Set down the data that follows again, exactly as written.

# Collected data:
►

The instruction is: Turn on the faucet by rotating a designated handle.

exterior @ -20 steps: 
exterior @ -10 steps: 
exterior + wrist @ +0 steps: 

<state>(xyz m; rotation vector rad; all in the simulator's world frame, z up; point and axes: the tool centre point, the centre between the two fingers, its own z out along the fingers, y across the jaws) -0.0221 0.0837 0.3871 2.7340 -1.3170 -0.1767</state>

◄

# Finished task:
The instruction is: Turn on the faucet by rotating a designated handle.

exterior @ -20 steps: 
exterior @ -10 steps: 
exterior + wrist @ +0 steps: 

<state>(xyz m; rotation vector rad; all in the simulator's world frame, z up; point and axes: the tool centre point, the centre between the two fingers, its own z out along the fingers, y across the jaws) -0.0221 0.0837 0.3871 2.7340 -1.3170 -0.1767</state>

Nothing more remains to be added to this answer.